REQUIREMENT — Your reply should contain the whole listing below, repeated exactly, and no images.

SUPPLIED INFORMATION —

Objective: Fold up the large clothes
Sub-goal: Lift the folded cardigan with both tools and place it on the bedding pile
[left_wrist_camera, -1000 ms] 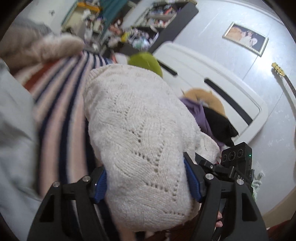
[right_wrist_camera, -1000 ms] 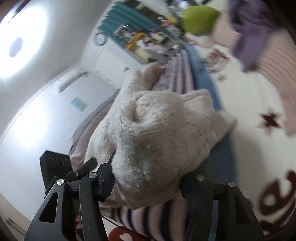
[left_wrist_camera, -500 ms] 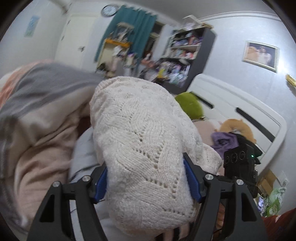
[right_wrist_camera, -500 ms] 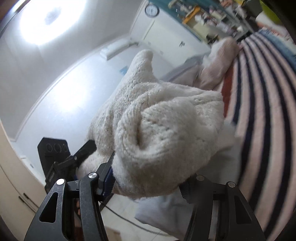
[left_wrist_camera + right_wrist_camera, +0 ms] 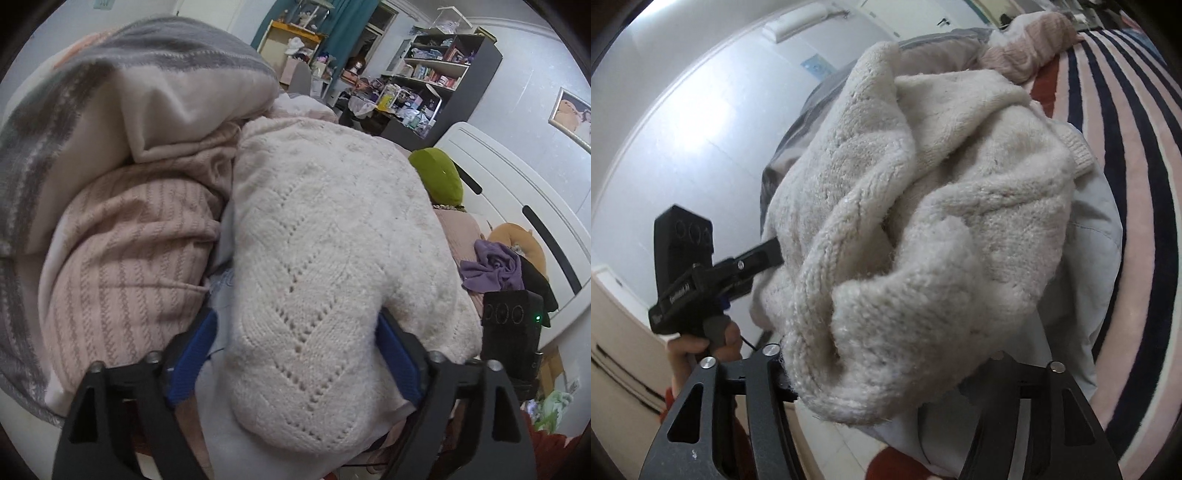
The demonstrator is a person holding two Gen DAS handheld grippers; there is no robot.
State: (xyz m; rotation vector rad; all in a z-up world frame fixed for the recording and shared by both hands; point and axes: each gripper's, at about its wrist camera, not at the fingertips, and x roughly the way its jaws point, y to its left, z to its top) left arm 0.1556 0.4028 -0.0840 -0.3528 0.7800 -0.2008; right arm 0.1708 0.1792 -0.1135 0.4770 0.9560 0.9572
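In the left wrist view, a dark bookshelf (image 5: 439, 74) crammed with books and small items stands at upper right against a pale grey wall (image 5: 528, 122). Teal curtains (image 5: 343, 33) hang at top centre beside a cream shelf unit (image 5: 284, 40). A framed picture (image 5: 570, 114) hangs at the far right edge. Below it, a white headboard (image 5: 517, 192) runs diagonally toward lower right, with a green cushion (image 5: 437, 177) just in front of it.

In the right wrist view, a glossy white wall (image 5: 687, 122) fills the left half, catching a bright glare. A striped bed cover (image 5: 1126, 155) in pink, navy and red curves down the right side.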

SOLUTION TO THIS EXERCISE —
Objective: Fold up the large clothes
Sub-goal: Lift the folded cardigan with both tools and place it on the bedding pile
[left_wrist_camera, -1000 ms] 
[right_wrist_camera, -1000 ms] 
[left_wrist_camera, -500 ms] 
[right_wrist_camera, -500 ms] 
[left_wrist_camera + right_wrist_camera, +0 ms] 
The demonstrator is a person holding two Gen DAS handheld grippers; there is no robot.
State: (xyz m; rotation vector rad; all in a z-up world frame fixed for the recording and shared by both hands; point and axes: each gripper's, at about its wrist camera, not at the fingertips, and x roughly the way its jaws point, y to its left, z to its top) left arm 0.1556 0.4028 -0.0840 -0.3528 0.7800 -0.2008; right arm 0.1708 0.1792 -0.1135 0.4770 0.9560 0.9572
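In the left wrist view, a dark bookshelf (image 5: 439, 74) crammed with books and small items stands at upper right against a pale grey wall (image 5: 528, 122). Teal curtains (image 5: 343, 33) hang at top centre beside a cream shelf unit (image 5: 284, 40). A framed picture (image 5: 570, 114) hangs at the far right edge. Below it, a white headboard (image 5: 517, 192) runs diagonally toward lower right, with a green cushion (image 5: 437, 177) just in front of it.

In the right wrist view, a glossy white wall (image 5: 687, 122) fills the left half, catching a bright glare. A striped bed cover (image 5: 1126, 155) in pink, navy and red curves down the right side.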

No other output belongs to this answer.